# SnackTrack ML --- Content-Based Filtering Analysis

This notebook builds and evaluates the **content-based filtering** pipeline that
powers SnackTrack's recipe recommendations. We walk through every stage:

1. **Ingredient vectorization** -- TF-IDF + TruncatedSVD to produce 128-D ingredient vectors
   (matching the `ingredient_vector` column in the `recipes` table)
2. **Latent space visualization** -- t-SNE projections colored by cuisine
3. **User preference vectors** -- Weighted aggregation of recipe vectors from interactions
   (replicating `retrain_user_model()` from `app/recommender/hybrid.py`)
4. **Weight sensitivity** -- How changes in `INTERACTION_WEIGHTS` affect preference vectors
5. **Similarity sanity check** -- Top-K retrieval using cosine similarity
6. **Nutrition vector analysis** -- 12-D nutrition features, PCA/t-SNE, KMeans clustering

> **Prerequisites**: Run notebooks `00` and `01` first so that Parquet datasets are available.

In [None]:
import sys
import warnings
from pathlib import Path

import numpy as np
import pandas as pd
import matplotlib.pyplot as plt
import seaborn as sns

from sklearn.feature_extraction.text import TfidfVectorizer
from sklearn.decomposition import TruncatedSVD, PCA
from sklearn.metrics.pairwise import cosine_similarity
from sklearn.cluster import KMeans
from sklearn.preprocessing import StandardScaler

warnings.filterwarnings("ignore", category=FutureWarning)

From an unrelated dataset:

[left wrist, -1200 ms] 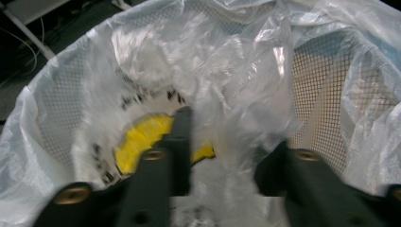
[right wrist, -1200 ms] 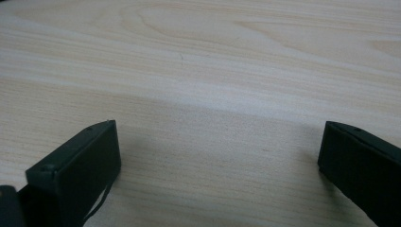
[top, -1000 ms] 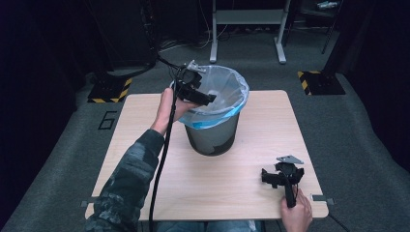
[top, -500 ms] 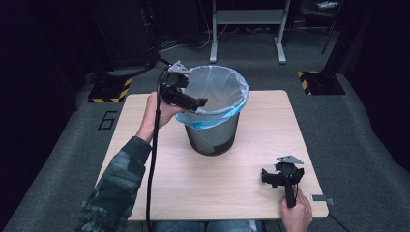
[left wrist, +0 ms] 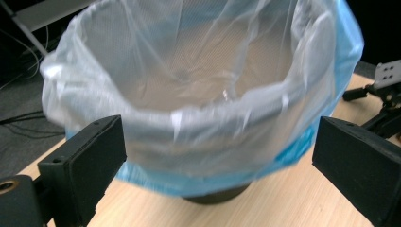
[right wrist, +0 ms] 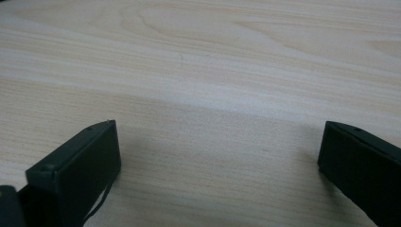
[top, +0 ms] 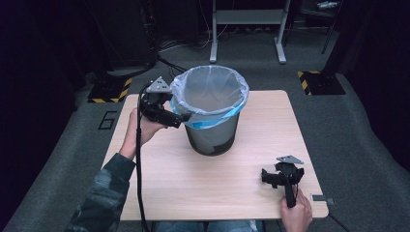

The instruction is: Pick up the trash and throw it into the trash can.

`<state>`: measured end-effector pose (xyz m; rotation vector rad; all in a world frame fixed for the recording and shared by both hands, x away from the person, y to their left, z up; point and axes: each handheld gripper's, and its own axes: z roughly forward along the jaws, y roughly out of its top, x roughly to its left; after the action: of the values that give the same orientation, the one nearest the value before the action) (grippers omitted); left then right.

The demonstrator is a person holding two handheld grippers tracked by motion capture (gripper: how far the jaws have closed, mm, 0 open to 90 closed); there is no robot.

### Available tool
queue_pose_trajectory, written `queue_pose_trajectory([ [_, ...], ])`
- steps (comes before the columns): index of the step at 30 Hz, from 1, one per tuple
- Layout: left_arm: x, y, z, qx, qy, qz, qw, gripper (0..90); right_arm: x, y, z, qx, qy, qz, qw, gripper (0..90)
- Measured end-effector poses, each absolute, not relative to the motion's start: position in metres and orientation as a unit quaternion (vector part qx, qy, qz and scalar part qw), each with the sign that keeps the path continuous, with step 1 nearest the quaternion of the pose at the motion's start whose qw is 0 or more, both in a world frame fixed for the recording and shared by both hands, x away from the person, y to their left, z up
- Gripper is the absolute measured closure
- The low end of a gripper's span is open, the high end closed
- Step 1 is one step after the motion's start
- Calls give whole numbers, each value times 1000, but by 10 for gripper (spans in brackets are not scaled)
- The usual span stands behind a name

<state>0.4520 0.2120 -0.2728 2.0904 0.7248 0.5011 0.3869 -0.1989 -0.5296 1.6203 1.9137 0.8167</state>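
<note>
A dark round bin stands at the table's middle, lined with a clear bag whose blue edge folds over the rim. My left gripper is held off the table beside the bin's left rim, open, with its jaws pointing at the bag. In the left gripper view the bag lies just ahead, between the widely parted jaws of the left gripper, and nothing is held. My right gripper rests near the front right corner. Its jaws stand open over bare wood in the right gripper view.
The bin sits on a light wooden table with grey carpet around it. A black cable trails from the left gripper along the sleeve. A metal stand is on the floor behind. The right gripper shows far off in the left gripper view.
My left gripper has drawn back from over the bin's rim, moving left and toward the person, and is now beside the bin. The right gripper has not moved.
</note>
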Motion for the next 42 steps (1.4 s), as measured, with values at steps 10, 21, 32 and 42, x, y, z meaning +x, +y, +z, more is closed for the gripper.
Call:
queue_pose_trajectory([
  [10, 445, 251, -307, 830, 326, 197, 408, 23, 387, -199, -530, 595, 703, 300, 250, 0],
  [21, 434, 285, -345, 820, 353, 196, 405, 25, 387, -199, -530, 595, 703, 300, 250, 0],
  [32, 426, 310, -386, 812, 384, 181, 400, 18, 387, -199, -530, 595, 703, 300, 250, 0],
  [42, 416, 332, -429, 803, 422, 158, 389, 13, 387, -199, -530, 595, 703, 300, 250, 0],
])
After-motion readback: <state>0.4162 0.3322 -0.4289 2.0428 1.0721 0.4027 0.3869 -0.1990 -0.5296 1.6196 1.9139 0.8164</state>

# Allow imports from the parent directory
sys.path.insert(0, "..")

from notebooks.utils.plot_helpers import (
    setup_plot_style,
    plot_latent_space_2d,
    plot_feature_distributions,
    SNACKTRACK_COLORS,
    PALETTE,
)
from notebooks.utils.data_loader import load_kaggle_dataset, extract_vae_features

setup_plot_style()

print("Environment ready.")

## 1. Build Ingredient Vectors

The `recipe_ingredients` Kaggle dataset contains ~40K recipes with:
- A list of **ingredients** (free-text)
- A **cuisine** label

We transform the ingredient lists into dense 128-dimensional vectors using:
1. **TF-IDF** on the ingredient text (captures ingredient frequency/importance)
2. **TruncatedSVD** to reduce to 128 dimensions (matching the DB `ingredient_vector` schema)

In [None]:
# Load recipe ingredients dataset
try:
    recipe_ing = load_kaggle_dataset("recipe_ingredients")
    print(f"Loaded recipe_ingredients: {recipe_ing.shape[0]:,} rows, {recipe_ing.shape[1]} columns")
    print(f"Columns: {list(recipe_ing.columns)}")
    display(recipe_ing.head(3))
except FileNotFoundError as e:
    print(f"Dataset not found: {e}")
    print("Please run notebook 00 first.")
    recipe_ing = pd.DataFrame()

In [None]:
EMBEDDING_DIM = 128  # Matches DB ingredient_vector dimension

if not recipe_ing.empty:
    # Identify the ingredients column (may be named 'ingredients' or 'ingredient_list')
    ing_col = None
    for c in ["ingredients", "ingredient_list", "ingredient"]:
        if c in recipe_ing.columns:
            ing_col = c
            break

    # Identify cuisine column
    cuisine_col = None
    for c in ["cuisine", "cuisine_type", "cuisine_types"]:
        if c in recipe_ing.columns:
            cuisine_col = c
            break

    if ing_col is None:
        raise ValueError(f"Could not find ingredients column. Available: {list(recipe_ing.columns)}")

    # Convert ingredient lists to strings if they are stored as lists
    def ingredients_to_text(val):
        """Convert ingredient values to a single text string."""
        if isinstance(val, list):
            return " ".join(str(v) for v in val)
        if isinstance(val, str):
            # Handle JSON-encoded lists like '["salt", "pepper"]'
            if val.startswith("["):
                import json
                try:
                    return " ".join(json.loads(val))
                except (json.JSONDecodeError, TypeError):
                    pass
            return val
        return str(val)

    recipe_ing["ingredients_text"] = recipe_ing[ing_col].apply(ingredients_to_text)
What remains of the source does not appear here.